- [WHAT YOU HAVE TO DO]: Starting at the line containing "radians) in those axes" and ending at the line containing "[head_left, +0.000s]", transcribe the listing below exactly. Keep both end lines, skip the pictures, and copy nothing else.
• • • • •
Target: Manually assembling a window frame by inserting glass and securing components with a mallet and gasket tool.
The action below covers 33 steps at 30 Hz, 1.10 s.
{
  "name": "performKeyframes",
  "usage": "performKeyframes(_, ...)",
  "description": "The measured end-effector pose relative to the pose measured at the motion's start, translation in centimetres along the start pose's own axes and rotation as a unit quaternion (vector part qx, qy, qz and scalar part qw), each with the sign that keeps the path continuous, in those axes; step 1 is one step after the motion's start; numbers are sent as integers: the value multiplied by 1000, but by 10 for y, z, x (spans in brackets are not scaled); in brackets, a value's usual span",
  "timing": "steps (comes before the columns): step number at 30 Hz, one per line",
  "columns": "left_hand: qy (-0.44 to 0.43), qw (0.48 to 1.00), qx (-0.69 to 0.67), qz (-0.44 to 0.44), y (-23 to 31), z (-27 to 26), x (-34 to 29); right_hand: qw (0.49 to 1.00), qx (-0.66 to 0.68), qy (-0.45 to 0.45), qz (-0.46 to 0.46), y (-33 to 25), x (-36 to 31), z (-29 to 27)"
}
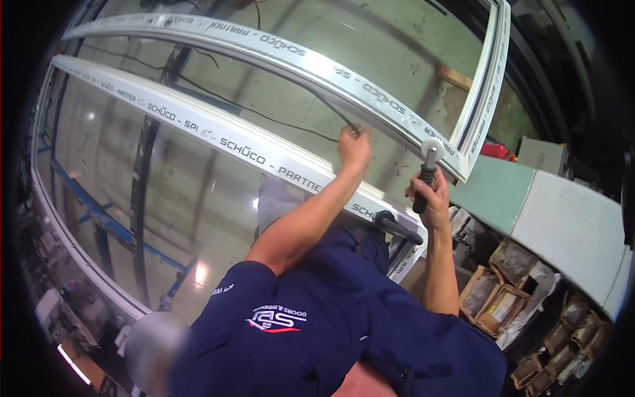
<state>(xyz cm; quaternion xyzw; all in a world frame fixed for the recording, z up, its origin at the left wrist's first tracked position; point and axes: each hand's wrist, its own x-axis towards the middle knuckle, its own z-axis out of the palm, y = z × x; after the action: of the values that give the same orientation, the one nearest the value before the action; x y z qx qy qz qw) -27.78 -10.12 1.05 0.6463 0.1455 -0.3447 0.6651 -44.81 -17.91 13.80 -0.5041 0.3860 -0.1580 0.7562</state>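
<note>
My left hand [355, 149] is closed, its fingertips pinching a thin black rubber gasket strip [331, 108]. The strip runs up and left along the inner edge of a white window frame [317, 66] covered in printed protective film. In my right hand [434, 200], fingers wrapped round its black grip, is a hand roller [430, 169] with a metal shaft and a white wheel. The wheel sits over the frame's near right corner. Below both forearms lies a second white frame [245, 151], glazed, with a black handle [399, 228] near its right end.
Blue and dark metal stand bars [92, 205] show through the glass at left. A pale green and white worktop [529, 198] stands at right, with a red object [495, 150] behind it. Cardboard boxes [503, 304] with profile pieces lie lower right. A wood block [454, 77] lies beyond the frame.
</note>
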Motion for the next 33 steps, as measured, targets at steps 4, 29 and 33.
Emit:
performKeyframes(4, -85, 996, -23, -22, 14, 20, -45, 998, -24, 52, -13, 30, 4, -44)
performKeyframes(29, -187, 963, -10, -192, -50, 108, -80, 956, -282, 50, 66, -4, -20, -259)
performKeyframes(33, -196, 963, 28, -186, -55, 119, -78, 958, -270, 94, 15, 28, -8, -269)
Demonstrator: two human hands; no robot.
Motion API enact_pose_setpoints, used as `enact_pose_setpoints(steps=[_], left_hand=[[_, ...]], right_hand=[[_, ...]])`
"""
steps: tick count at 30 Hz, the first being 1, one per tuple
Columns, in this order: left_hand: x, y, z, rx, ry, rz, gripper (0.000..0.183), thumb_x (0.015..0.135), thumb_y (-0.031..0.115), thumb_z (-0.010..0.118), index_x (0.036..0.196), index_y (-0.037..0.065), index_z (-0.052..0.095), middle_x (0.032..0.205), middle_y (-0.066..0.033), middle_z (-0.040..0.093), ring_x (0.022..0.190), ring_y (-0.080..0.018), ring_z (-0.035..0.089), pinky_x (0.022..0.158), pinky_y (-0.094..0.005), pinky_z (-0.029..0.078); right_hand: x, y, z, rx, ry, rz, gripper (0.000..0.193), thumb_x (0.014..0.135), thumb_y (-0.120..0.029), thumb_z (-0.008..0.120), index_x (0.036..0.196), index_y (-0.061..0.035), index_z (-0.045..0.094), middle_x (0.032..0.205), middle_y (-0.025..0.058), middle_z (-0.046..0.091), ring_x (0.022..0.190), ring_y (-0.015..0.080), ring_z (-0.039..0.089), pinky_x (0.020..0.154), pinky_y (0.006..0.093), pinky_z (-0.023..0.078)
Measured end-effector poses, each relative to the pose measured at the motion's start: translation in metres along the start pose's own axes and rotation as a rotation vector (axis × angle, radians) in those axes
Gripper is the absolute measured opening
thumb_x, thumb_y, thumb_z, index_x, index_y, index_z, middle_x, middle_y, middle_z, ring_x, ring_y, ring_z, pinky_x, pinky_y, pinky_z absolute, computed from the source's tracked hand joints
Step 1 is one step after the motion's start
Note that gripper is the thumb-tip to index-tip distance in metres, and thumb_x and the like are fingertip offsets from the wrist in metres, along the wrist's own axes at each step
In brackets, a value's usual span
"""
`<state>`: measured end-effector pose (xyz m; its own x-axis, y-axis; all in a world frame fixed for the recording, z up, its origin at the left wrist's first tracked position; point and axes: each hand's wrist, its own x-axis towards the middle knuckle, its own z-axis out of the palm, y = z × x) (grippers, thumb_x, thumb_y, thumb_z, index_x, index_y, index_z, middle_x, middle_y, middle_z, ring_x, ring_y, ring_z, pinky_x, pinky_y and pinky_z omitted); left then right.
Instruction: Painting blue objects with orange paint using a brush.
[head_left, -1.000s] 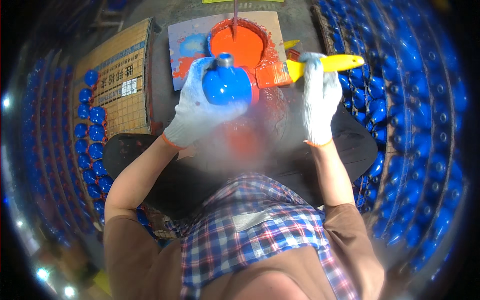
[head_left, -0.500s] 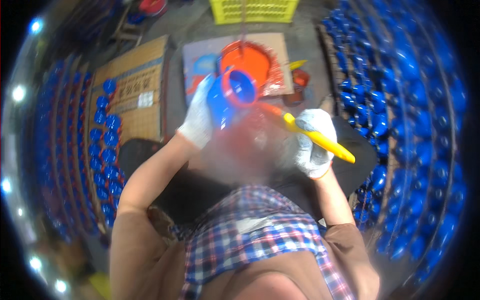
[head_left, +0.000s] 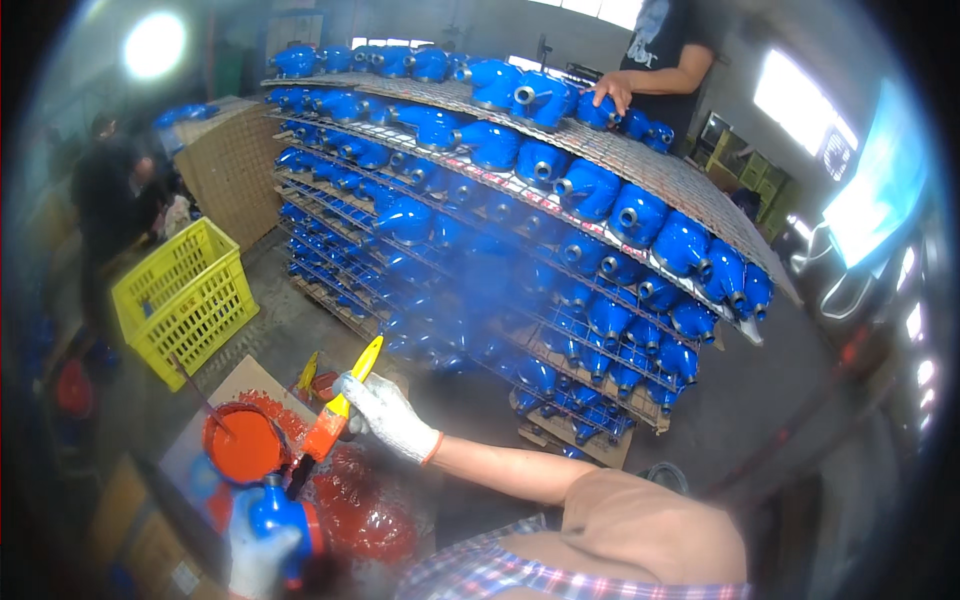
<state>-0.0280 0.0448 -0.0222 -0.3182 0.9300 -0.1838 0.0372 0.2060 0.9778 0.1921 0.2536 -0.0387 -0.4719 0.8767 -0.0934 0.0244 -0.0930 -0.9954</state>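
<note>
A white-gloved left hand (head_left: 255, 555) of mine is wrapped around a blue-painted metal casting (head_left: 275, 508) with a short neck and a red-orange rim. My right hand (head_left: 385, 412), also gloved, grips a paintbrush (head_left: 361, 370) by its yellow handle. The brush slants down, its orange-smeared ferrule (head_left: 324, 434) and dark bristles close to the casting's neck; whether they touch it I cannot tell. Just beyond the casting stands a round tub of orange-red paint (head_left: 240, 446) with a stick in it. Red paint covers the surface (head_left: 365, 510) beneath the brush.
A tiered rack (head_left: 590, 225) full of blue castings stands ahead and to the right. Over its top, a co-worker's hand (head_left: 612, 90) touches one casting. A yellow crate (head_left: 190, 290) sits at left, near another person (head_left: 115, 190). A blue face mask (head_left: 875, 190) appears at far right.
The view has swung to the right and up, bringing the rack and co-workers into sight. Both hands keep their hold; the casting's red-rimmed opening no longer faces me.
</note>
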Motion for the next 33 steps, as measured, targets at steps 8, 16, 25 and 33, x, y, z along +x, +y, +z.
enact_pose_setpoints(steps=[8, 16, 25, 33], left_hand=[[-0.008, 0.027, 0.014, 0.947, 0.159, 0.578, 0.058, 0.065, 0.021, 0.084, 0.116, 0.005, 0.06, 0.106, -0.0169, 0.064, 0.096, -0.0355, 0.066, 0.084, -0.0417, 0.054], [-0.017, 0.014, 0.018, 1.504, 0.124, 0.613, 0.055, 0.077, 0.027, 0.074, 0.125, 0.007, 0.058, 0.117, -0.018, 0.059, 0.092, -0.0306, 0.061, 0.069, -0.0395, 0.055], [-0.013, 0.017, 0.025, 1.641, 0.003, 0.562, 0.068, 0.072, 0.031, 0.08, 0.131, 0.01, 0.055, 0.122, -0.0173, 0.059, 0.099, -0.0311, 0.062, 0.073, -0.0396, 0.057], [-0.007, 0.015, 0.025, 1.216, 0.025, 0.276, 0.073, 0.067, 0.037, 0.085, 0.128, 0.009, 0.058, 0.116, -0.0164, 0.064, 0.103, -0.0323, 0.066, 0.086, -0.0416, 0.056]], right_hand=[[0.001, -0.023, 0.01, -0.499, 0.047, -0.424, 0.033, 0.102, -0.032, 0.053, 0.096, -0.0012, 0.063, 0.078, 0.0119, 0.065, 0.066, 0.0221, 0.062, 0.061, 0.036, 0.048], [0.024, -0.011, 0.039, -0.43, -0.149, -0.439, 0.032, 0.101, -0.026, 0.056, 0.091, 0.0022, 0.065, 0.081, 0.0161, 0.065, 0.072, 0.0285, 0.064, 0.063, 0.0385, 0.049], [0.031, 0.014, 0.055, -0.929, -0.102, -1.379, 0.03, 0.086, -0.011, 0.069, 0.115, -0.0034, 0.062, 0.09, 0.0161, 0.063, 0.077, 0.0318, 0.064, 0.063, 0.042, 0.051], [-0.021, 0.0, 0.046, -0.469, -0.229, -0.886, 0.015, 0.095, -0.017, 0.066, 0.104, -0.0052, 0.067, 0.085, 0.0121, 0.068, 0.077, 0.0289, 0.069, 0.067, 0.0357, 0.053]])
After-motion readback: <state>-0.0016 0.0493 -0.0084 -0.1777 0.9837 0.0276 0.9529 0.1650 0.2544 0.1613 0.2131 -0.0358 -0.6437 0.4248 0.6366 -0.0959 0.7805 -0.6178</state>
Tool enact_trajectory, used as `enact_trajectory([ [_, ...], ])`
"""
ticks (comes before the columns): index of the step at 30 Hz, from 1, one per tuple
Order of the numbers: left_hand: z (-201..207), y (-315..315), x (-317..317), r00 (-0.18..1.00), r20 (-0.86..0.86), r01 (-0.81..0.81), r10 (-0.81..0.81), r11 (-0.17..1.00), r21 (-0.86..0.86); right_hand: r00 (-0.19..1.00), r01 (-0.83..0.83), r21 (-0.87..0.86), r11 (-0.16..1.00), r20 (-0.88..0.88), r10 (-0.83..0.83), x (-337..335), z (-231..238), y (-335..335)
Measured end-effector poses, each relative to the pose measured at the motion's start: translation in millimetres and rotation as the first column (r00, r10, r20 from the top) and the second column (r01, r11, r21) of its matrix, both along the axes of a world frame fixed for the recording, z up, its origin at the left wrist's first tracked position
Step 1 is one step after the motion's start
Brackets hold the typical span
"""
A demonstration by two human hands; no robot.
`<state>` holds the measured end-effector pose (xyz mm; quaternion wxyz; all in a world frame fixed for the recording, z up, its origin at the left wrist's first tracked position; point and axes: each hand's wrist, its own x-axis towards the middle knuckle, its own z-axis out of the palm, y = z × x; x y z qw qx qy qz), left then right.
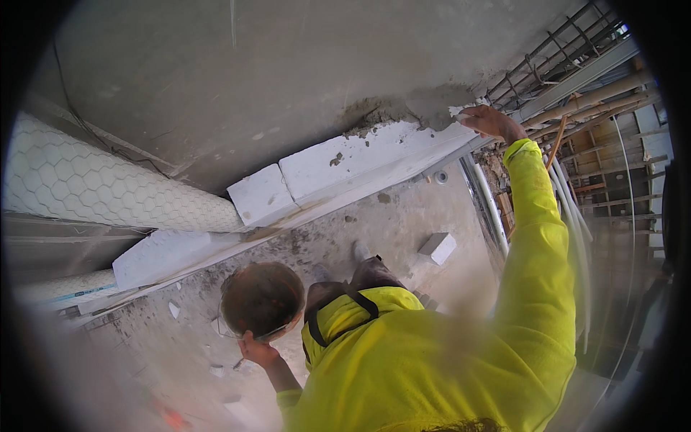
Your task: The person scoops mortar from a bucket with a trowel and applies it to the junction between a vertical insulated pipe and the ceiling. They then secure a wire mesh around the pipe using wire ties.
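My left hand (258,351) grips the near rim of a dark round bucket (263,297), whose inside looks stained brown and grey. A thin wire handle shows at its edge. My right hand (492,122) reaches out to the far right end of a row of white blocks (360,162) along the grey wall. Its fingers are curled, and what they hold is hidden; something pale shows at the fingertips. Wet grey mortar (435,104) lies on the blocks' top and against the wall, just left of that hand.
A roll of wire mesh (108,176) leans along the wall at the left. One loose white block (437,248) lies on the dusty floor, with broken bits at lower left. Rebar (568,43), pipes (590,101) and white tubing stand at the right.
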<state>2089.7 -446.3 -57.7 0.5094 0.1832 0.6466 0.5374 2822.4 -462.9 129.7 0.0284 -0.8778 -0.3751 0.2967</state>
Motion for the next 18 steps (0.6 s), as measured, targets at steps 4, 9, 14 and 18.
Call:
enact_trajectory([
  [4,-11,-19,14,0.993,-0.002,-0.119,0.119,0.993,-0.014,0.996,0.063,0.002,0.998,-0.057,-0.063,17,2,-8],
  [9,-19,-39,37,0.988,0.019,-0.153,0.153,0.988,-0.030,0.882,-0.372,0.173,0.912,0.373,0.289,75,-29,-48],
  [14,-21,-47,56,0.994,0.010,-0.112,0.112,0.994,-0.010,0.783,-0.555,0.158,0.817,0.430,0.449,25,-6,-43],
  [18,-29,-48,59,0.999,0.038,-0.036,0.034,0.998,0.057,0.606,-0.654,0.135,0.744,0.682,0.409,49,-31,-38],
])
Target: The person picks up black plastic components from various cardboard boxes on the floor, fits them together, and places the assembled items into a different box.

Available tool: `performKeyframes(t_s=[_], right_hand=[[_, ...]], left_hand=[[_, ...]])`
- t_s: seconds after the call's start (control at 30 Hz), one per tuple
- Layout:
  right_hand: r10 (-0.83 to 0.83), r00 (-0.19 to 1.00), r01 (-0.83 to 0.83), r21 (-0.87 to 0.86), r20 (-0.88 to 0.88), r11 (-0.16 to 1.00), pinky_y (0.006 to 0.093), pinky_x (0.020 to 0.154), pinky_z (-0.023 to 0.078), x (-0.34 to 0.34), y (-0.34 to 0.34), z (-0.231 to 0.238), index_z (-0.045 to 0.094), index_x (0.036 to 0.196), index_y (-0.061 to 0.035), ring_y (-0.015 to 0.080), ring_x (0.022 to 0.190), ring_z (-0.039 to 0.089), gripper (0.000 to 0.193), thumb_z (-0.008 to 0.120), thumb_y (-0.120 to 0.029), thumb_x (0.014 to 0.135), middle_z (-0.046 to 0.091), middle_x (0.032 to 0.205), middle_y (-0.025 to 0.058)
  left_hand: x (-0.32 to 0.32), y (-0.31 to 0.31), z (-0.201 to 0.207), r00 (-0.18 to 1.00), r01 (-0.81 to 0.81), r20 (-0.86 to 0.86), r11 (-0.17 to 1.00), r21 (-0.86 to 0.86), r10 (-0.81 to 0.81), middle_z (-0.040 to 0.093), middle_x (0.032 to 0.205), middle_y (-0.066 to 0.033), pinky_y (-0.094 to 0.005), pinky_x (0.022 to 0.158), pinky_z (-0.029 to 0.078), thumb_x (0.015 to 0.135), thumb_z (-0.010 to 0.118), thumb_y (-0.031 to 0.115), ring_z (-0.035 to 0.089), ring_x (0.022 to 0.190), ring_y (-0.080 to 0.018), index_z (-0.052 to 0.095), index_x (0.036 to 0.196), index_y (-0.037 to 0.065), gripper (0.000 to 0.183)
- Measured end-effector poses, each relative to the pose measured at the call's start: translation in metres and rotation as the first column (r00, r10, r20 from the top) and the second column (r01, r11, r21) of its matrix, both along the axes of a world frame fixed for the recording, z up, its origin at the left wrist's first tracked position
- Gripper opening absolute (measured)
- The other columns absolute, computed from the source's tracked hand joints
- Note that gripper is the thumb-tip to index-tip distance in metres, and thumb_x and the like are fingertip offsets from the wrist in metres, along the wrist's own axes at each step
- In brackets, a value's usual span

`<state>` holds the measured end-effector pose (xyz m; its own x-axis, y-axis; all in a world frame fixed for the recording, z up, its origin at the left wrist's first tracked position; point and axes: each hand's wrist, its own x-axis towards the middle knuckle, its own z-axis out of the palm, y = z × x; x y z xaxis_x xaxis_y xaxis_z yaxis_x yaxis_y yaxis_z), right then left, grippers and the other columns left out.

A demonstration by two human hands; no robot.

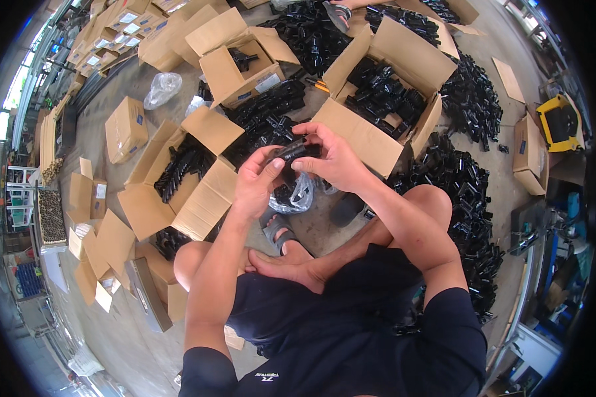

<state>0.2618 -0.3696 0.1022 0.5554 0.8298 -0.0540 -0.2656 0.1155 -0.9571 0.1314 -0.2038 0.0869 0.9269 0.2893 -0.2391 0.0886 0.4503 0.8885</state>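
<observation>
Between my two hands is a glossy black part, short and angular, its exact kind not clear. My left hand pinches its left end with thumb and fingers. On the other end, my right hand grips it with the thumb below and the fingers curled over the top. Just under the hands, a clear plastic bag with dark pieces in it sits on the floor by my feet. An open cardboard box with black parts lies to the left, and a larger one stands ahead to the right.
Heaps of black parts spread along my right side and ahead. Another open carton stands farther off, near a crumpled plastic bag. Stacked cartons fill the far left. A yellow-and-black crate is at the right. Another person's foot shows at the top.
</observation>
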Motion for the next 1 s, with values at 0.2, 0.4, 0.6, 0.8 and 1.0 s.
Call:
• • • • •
- [RESULT OF THE EXERCISE]:
Measured end-effector poses, each relative to the pose measured at the motion's start: translation in metres along the start pose's own axes and rotation as a rotation vector (axis × angle, radians) in those axes
Gripper is the absolute measured opening
thumb_x, thumb_y, thumb_z, index_x, index_y, index_z, middle_x, middle_y, middle_z, ring_x, ring_y, ring_z, pinky_x, pinky_y, pinky_z absolute, computed from the source's tracked hand joints
Step 1 is one step after the motion's start
Note that gripper is the thumb-tip to index-tip distance in metres, and thumb_x and the like are fingertip offsets from the wrist in metres, along the wrist's own axes at each step
In brackets, a value's usual span
"""
`<state>`: measured end-effector pose (xyz m; its own x-axis, y-axis; all in a world frame fixed for the recording, z up, its origin at the left wrist's first tracked position; point and axes: each hand's wrist, its own x-axis towards the middle knuckle, its own z-axis out of the palm, y = z × x) (grippers, thumb_x, thumb_y, thumb_z, index_x, index_y, index_z, middle_x, middle_y, middle_z, ring_x, ring_y, ring_z, pinky_x, pinky_y and pinky_z omitted); left then right.
Instruction: Painting blue objects with orange paint using a brush.
[head_left, -1.000s] 
[head_left, -0.500s] 
[head_left, +0.000s] 

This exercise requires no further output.